Baltringues ?

« Il y avait bien une équipe de guerriers sur la pelouse de Debrésie ce samedi 16 avril, mais ce n’était pas des Olympiens. Notre armée est une armée disparate, une armée mexicaine. Beaucoup de généraux, très peu de combattants. Depuis le début de saison, on alterne le bon (peu souvent) le mauvais et le médiocre avec quelquefois une étincelle qui nous montre que le patient est toujours en vie. La carte postale hawaïenne du début de saison (on allait voir ce qu’on allait voir !), des « numbers one » de la cave au grenier, s’est transformée en descente aux enfers. Bien sûr, le catalogue des excuses s’allonge un peu plus chaque fois. Nul besoin de s’appeler Freud pour trouver les raisons de cet échec. Si l’on prend une image mécanique, la propulsion du groupe, un douze cylindres, est alimentée de façon aléatoire sur quelques-uns et rarement sur tous.

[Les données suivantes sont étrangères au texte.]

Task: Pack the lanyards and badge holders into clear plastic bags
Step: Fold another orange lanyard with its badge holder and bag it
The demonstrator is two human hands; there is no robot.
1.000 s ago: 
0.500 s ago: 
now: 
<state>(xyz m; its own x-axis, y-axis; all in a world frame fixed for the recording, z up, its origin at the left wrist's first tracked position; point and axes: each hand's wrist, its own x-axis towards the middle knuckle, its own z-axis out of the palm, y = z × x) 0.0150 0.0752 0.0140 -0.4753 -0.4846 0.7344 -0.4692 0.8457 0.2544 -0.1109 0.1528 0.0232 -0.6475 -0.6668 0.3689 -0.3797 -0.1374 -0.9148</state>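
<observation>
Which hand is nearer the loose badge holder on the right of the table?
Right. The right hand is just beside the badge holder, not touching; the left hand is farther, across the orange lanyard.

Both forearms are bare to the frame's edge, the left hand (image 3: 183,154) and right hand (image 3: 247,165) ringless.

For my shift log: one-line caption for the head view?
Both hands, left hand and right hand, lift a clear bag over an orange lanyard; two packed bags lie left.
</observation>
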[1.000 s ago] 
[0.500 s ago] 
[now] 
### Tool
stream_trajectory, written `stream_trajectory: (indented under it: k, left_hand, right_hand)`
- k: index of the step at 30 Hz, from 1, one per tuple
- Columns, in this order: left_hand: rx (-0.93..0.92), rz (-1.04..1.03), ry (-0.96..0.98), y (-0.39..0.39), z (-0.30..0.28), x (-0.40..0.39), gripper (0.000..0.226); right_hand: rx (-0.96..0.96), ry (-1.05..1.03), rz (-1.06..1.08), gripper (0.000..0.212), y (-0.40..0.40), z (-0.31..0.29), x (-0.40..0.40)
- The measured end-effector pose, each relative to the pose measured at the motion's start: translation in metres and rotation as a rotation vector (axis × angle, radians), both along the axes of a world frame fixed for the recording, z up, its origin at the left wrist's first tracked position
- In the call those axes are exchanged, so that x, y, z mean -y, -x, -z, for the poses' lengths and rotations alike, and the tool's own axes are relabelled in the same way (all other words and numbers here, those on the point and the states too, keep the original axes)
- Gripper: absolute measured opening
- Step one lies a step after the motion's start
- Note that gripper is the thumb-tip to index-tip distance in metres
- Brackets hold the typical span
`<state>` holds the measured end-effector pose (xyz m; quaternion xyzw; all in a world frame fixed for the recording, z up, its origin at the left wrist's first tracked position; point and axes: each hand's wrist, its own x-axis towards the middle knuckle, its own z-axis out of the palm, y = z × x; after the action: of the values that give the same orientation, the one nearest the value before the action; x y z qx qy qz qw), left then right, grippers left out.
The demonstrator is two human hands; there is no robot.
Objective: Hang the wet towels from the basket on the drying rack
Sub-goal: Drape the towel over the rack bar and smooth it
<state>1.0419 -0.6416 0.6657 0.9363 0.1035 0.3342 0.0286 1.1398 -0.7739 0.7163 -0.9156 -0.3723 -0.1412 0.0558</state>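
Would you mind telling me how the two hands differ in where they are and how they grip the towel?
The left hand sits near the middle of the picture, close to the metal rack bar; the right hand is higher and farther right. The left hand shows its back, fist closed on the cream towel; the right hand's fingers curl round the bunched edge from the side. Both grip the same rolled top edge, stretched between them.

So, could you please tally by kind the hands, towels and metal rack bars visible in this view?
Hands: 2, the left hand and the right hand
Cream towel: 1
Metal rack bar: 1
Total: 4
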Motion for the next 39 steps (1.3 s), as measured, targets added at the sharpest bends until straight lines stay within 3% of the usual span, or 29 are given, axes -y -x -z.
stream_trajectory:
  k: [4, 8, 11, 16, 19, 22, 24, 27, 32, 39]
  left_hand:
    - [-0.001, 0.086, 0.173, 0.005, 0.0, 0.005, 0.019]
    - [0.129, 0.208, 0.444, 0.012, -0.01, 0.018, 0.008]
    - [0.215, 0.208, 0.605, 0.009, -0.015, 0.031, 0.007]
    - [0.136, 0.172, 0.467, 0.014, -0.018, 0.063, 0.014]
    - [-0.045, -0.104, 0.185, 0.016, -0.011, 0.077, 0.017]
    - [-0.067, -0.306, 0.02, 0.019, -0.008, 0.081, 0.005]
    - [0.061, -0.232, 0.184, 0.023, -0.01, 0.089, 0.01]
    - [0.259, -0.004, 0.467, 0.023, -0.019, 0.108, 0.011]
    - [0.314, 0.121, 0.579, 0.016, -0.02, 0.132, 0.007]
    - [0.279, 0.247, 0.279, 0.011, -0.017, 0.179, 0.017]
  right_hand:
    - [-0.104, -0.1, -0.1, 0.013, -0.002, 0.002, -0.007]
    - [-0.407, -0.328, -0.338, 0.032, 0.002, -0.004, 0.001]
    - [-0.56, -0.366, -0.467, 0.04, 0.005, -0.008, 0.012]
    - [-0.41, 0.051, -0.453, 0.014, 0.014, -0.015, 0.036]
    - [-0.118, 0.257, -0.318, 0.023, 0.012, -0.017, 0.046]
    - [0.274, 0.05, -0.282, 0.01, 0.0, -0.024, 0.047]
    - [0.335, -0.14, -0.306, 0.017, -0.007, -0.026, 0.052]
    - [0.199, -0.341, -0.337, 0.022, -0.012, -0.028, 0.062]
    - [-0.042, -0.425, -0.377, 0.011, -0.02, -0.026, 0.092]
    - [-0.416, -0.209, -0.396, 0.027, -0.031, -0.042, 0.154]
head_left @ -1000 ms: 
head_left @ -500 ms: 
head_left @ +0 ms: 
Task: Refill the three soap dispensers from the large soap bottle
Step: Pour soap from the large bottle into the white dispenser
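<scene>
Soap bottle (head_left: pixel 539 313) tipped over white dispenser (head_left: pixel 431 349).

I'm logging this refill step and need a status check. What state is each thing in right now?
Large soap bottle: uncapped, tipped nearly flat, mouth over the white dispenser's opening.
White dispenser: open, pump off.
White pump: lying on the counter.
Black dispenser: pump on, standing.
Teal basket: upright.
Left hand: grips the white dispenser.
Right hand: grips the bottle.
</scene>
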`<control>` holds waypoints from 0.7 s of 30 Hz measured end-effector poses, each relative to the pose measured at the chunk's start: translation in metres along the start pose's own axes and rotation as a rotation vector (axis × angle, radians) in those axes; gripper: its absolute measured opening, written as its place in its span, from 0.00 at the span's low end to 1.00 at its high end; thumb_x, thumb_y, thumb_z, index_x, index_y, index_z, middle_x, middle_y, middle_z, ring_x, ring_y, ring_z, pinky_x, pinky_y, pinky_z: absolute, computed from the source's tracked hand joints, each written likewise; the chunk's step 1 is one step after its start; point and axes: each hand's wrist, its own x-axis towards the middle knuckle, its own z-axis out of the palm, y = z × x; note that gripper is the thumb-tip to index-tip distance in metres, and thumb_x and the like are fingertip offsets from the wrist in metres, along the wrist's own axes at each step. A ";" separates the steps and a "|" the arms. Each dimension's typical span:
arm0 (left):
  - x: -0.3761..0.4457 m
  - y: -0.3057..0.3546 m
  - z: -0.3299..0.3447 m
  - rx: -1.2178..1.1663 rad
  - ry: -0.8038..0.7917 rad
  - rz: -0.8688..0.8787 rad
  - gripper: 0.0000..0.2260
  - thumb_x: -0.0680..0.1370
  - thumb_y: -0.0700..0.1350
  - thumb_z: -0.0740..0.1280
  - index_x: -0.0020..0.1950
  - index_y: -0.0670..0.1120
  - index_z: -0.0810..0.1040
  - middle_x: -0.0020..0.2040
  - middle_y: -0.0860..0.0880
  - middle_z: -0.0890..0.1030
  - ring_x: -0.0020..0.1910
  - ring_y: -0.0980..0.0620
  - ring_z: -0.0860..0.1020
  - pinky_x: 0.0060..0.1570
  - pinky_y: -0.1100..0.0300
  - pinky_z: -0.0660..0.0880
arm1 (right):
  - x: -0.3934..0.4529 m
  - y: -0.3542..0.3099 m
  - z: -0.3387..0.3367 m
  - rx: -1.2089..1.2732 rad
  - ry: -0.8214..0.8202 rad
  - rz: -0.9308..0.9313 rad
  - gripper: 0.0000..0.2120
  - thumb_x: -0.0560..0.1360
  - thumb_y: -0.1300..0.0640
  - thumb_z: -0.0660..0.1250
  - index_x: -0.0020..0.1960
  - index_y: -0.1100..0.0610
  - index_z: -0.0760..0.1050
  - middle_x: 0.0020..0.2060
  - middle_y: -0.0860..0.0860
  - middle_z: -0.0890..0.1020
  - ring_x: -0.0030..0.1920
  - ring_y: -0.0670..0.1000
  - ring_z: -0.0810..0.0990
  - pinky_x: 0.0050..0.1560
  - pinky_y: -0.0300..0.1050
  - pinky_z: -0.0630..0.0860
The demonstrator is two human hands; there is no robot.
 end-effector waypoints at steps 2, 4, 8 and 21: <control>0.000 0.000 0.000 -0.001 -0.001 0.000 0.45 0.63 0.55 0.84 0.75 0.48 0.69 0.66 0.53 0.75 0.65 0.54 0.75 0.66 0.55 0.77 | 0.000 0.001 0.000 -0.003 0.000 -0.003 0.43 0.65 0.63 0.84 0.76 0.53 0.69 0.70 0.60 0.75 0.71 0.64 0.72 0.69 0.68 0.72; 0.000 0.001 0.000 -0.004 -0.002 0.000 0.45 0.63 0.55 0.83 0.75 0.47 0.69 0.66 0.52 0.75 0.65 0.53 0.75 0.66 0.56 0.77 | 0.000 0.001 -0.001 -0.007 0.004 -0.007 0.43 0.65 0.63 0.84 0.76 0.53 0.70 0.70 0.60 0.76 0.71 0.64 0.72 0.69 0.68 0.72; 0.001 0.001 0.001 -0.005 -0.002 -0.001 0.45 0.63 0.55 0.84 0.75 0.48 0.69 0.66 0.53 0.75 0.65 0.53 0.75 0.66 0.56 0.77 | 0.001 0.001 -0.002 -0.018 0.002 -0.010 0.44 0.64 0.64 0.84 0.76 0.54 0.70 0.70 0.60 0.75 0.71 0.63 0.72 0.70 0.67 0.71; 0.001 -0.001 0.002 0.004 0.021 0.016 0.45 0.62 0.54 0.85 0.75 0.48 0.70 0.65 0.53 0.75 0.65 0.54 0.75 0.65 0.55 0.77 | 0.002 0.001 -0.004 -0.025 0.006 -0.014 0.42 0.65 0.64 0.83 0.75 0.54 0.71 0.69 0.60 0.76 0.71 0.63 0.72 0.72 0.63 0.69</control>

Le pilote semble ne pas maîtriser la cartographie et les pièces de rechange ne sont pas toujours compatibles. Bref, pour faire concis, on a affaire à un groupe d’intermittents du spectacle plus préoccupés de leurs indemnités que de leurs prestations. S’ils avaient dû être payés à compte d’auteur, nul doute que quelques-uns seraient dans le dénuement le plus complet. Des comptes-rendus d’exploit passés nous montrent des sportifs allant au bout d’eux-mêmes, jusqu’à vomir tant l’intensité de l’effort était violente. Rassurez-vous messieurs, pas besoin de protection. En l’état, vous ne souillerez pas votre plastron. Un peu de fierté, démontrez nous que le taureau n’est pas devenu bœuf.